The eight students from the Web Design & Development Team creating the game were tasked with maintaining the integrity of the gameplay––that is, an exploration-driven narrative that gives the reader/player complete control over their engagement with the text. They also were required to reconstruct Funhouse in open web languages (HTML5, CSS3, JS); no 3rd party plugins allowed. Additionally, all code had to be human-readable and human-accessible. No DRM, no minified JS, no hidden files. Additionally, the player should never be asked to think of themselves as doing anything other than what they actually are: sitting in front of a contemporary screen, interacting with familiar digital objects. There are ludic elements (a puzzle to solve, a password to guess), but the majority of the interaction takes the form of reading, listening, navigating, and making inferences. Anything players can do in the web at large (follow links, view source, check mp3 tags) should work exactly the same here: if they know how to explore something, their efforts should not be frustrated.

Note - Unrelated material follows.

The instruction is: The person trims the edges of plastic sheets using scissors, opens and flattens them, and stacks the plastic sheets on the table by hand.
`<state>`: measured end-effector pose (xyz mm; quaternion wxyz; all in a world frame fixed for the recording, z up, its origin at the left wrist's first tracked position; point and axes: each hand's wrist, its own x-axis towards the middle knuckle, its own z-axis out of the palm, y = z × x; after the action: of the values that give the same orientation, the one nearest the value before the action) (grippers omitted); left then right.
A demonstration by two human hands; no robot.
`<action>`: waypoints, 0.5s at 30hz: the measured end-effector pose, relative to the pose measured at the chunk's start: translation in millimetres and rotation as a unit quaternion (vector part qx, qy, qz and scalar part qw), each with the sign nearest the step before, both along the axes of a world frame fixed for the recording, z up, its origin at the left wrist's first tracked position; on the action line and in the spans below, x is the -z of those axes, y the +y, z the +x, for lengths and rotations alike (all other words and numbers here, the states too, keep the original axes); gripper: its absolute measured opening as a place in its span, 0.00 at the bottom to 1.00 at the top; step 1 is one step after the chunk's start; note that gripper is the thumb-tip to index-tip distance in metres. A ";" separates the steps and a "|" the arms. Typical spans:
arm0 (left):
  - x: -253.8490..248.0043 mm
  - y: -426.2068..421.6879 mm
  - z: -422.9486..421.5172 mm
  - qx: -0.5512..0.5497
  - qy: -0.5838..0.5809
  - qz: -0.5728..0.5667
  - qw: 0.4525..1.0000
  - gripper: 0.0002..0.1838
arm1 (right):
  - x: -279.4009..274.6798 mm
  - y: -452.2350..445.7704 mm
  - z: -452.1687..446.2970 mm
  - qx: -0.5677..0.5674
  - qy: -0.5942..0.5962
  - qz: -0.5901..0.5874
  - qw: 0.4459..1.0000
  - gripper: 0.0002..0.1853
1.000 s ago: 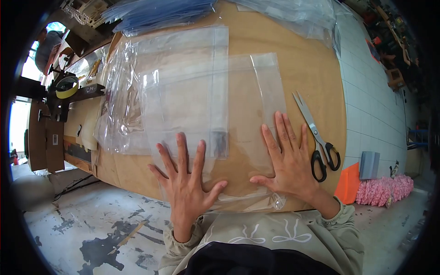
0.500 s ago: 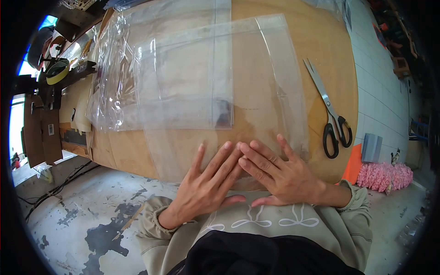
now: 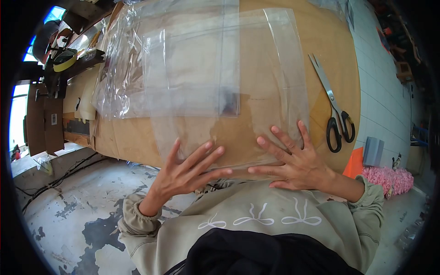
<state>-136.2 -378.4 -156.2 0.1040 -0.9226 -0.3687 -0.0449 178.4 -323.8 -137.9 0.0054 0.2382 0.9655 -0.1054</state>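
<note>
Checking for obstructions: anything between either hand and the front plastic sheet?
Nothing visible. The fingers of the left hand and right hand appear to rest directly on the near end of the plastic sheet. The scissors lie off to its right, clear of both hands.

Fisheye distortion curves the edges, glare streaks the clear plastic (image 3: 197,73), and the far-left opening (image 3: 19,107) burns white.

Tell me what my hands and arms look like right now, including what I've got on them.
Your left hand and right hand are bare: five slim fingers each, no gloves or rings visible. Both arms wear loose grey-green sleeves with gathered cuffs, matching your top. No markings show on the sleeves.
</note>
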 end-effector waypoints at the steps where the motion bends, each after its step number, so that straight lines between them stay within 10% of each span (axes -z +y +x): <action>1: 5.1 -6.3 -5.4 0.008 0.012 0.062 0.998 0.33 | -1.2 -1.1 -0.8 0.008 0.003 -0.012 1.000 0.36; 4: 12.5 -17.6 -11.2 0.007 0.008 0.165 0.986 0.23 | -12.8 -6.4 -8.1 0.049 0.015 -0.030 0.998 0.31; 7: -2.7 -19.0 0.1 -0.030 -0.021 0.081 0.996 0.21 | 7.7 -29.5 -14.3 0.055 0.030 0.126 0.990 0.27; 15: -47.9 -9.8 4.8 -0.051 0.021 -0.148 0.987 0.23 | -8.3 -32.2 -17.2 0.080 0.056 0.060 0.993 0.29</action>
<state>-131.4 -388.1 -108.2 -0.0240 -0.9083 -0.4161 0.0350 161.2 -356.1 -129.6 -0.0711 0.3087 0.9466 -0.0604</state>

The story focuses on figuring out what happened to Arthur “Uncle Buddy” Newkirk by exploring the artifacts left behind. As a science fiction writer, Newkirk’s hard drive was a playground where ideas were explored and developed, leaving the player never quite sure about what is true. The “story” is embedded within both the text and the design of the objects the player encounters––including a sketchbook, a dictionary, a photo album, a compendium of lyrics––making it very much open to personal interpretation.

Screenshot of code for the Funhouse
Screenshot of the code for the Oracle room in the Funhouse

Aesthetic, Mood, & Tone

As a guiding principle, the spirit of the original aesthetic was expected to be retained. The interface nods to the conventions of HyperCard 2.0 in which it was originally built without treading on Apple’s IP. The one-bit, dithered images of the original have been either rescanned, vectorized, or remade from scratch. Typefaces resemble the original but chosen from those that are platform agnostic and Google friendly. Both the text and interface present themselves in ways that are ironic, self-referential, and playful. The mood is one of mystery, the tension of uncertainty, and the challenge of fitting all the pieces into a coherent whole. Since what that whole comprises depends largely on player choices, the sense of the text varies but ground the fact that Newkirk has disappeared and, so, inclines the work toward dark interpretations.


Original Interface for the Funhouse

Funhouse in 1993


Interface of the New Funhouse

Funhouse in 2022
Image of Characters Arthur Newkirk and Emily Keane
A screenshot from the music video McDaid made for the Funhouse

Music and Other Media

Unlike the original that used audio cassettes, the music here is delivered digitally (in high-resolution AIFF and mp3) and integrated into the work. Updated versions have been recorded and mastered. As appropriate, original music will be kept in archive. Add-on materials (the marked-up proofs of the original, a newly discovered one-act play, etc.) has been re-produced in PDF format and accessible within the game world. Likewise, the print-based physical media that accompanies the digital work and audio files and aid players in solving the mystery of Uncle Buddy’s disappearance have been incorporated into the interface and accessible during gameplay.